This is an automated email from the ASF dual-hosted git repository.
apitrou pushed a commit to branch master
in repository https://gitbox.apache.org/repos/asf/arrow.git
The following commit(s) were added to refs/heads/master by this push:
new b34f9dfb40 ARROW-16864: [Python] Allow omitting S3 external_id and
session_name with role_arn (#13455)
b34f9dfb40 is described below
commit b34f9dfb40d9b6282fc207cd9983da0cd1abb2d4
Author: Antoine Pitrou <[email protected]>
AuthorDate: Wed Jun 29 10:11:45 2022 +0200
ARROW-16864: [Python] Allow omitting S3 external_id and session_name with
role_arn (#13455)
Both external_id and session_name are optional parameters when an Assume
Role authentication is requested, but omitting them would raise an error.

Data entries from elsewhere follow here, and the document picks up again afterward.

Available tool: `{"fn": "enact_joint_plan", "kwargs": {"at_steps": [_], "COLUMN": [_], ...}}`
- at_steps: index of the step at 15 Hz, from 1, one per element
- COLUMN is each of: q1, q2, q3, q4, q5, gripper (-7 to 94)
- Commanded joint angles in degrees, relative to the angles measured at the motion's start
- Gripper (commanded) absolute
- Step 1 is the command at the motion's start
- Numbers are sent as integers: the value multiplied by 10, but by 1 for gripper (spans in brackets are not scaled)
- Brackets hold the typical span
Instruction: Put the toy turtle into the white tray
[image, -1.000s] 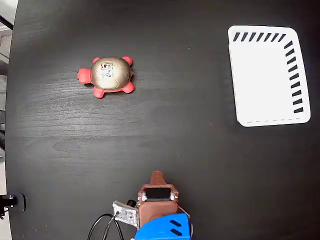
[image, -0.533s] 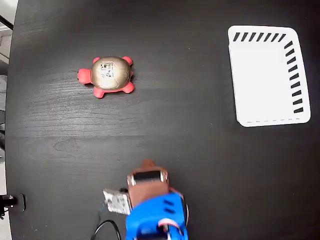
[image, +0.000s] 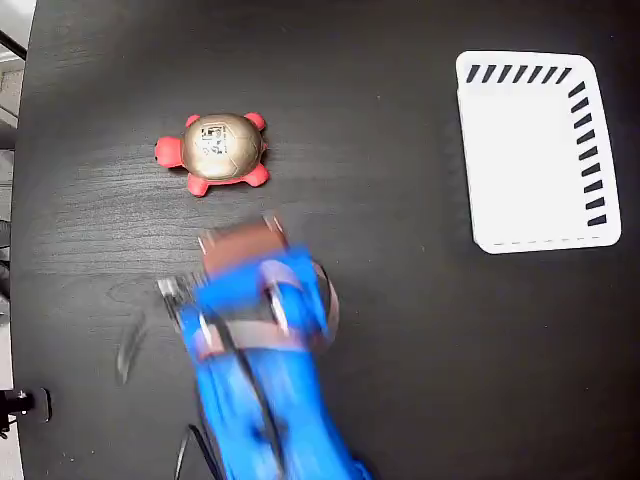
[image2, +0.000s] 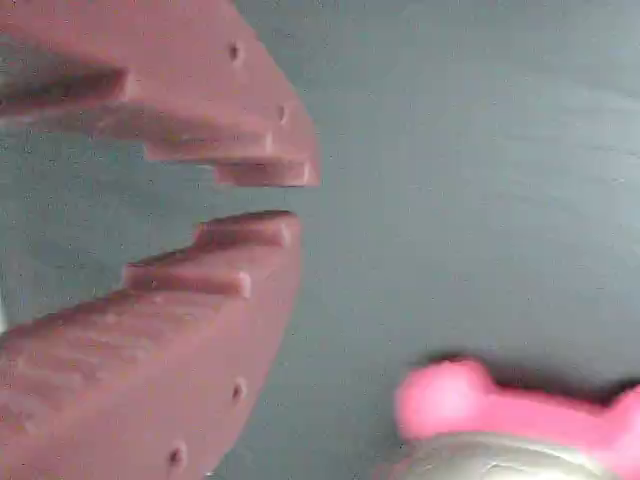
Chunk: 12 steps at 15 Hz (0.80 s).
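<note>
Fixed view, from above. The toy turtle (image: 213, 152) rests on the dark worktop (image: 400, 330) in the upper left, gold shell up with a small square sticker on top, red-pink head toward the left edge. The white tray (image: 535, 150) lies in the upper right, well apart from the turtle, with black slanted slots along its top and right edges; nothing lies in it. The blue arm (image: 262, 400) enters from the bottom edge, cut off there, and is smeared by motion blur. Its brown claw (image: 243, 238) points toward the turtle and sits near it but apart from it, with bare worktop between. The blur hides the fingers in this view, so the gap between them cannot be read here. A cable beside the arm is likewise only a faint streak.

Wrist view. The claw (image2: 268, 200) fills the left half, its two brown toothed fingers (image2: 190, 330) slightly parted at the tips, with a narrow strip of worktop (image2: 460, 180) showing between them and nothing held. Both fingers are cut off at the left edge. The toy turtle (image2: 500, 430) appears at the lower right, out of focus: one pink limb and a sliver of gold shell, the rest cut off by the bottom edge. It lies clear of the fingers.
</note>
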Motion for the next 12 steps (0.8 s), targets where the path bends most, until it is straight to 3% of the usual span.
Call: {"fn": "enact_joint_plan", "kwargs": {"at_steps": [1,6,7,9,12], "q1": [-14,-25,-28,-37,-42], "q2": [-112,-265,-289,-339,-398], "q3": [-165,-423,-462,-529,-584], "q4": [25,106,120,159,196], "q5": [6,8,8,17,37], "gripper": [0,0,4,32,54]}}
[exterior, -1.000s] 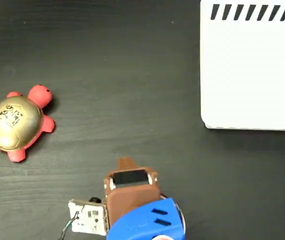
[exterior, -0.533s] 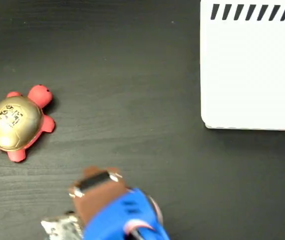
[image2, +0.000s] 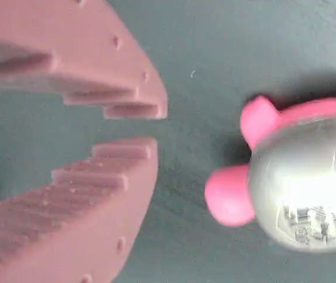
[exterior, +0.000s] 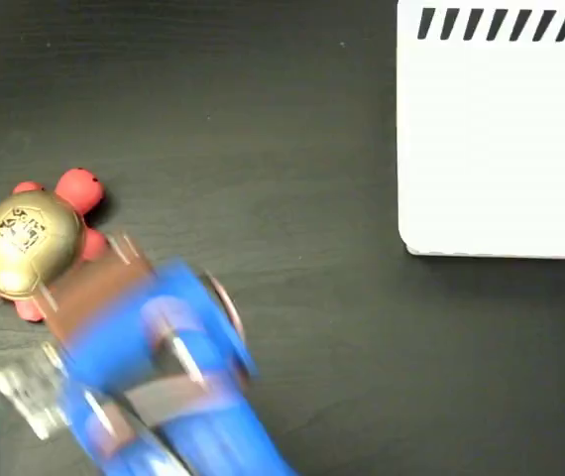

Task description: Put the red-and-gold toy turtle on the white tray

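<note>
Black wood-grain table (exterior: pixel 292 149) fills the fixed view, and the white tray (exterior: pixel 491 139) takes the upper right of the frame, with black diagonal stripes along its top and right edges and nothing lying on it. Next in size is the blue arm (exterior: pixel 164 387), blurred, running from the bottom edge up toward the left middle, with a brown wrist section at its front. At the left middle sits the red-and-gold toy turtle (exterior: pixel 30 243), gold shell up, red head toward the upper right, well apart from the tray.

In the wrist view the turtle (image2: pixel 297 183) lies at the right of the frame with 2 red legs on its near side. The gripper (image2: pixel 141 127) sits at the left, and its 2 ridged fingers (image2: pixel 106 177) stand only a little apart, with bare table between them. That gap looks too narrow for the shell.

My read is that the approach is underway and the grasp has not begun. To do it well, the jaws should spread wider than the domed shell before closing in, then come down so 1 finger lands on each side of the body, low on the shell. The gold dome looks slick, so a high pinch could squirt it out.
</note>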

Authored-by: Antoine Pitrou <[email protected]>
Signed-off-by: Antoine Pitrou <[email protected]>
---
cpp/src/arrow/filesystem/s3fs.cc | 16 ++++++++++++----
cpp/src/arrow/filesystem/s3fs.h | 2 +-
python/pyarrow/_s3fs.pyx | 4 ++++
python/pyarrow/tests/test_fs.py | 16 +++++++++++++---
4 files changed, 30 insertions(+), 8 deletions(-)
diff --git a/cpp/src/arrow/filesystem/s3fs.cc b/cpp/src/arrow/filesystem/s3fs.cc
index 70b66938fe..7a3df54350 100644
--- a/cpp/src/arrow/filesystem/s3fs.cc
+++ b/cpp/src/arrow/filesystem/s3fs.cc
@@ -381,13 +381,21 @@ Result<S3Options> S3Options::FromUri(const std::string&
uri_string,
}
bool S3Options::Equals(const S3Options& other) const {
+ const int64_t default_metadata_size = default_metadata ?
default_metadata->size() : 0;
+ const bool default_metadata_equals =
+ default_metadata_size
+ ? (other.default_metadata &&
other.default_metadata->Equals(*default_metadata))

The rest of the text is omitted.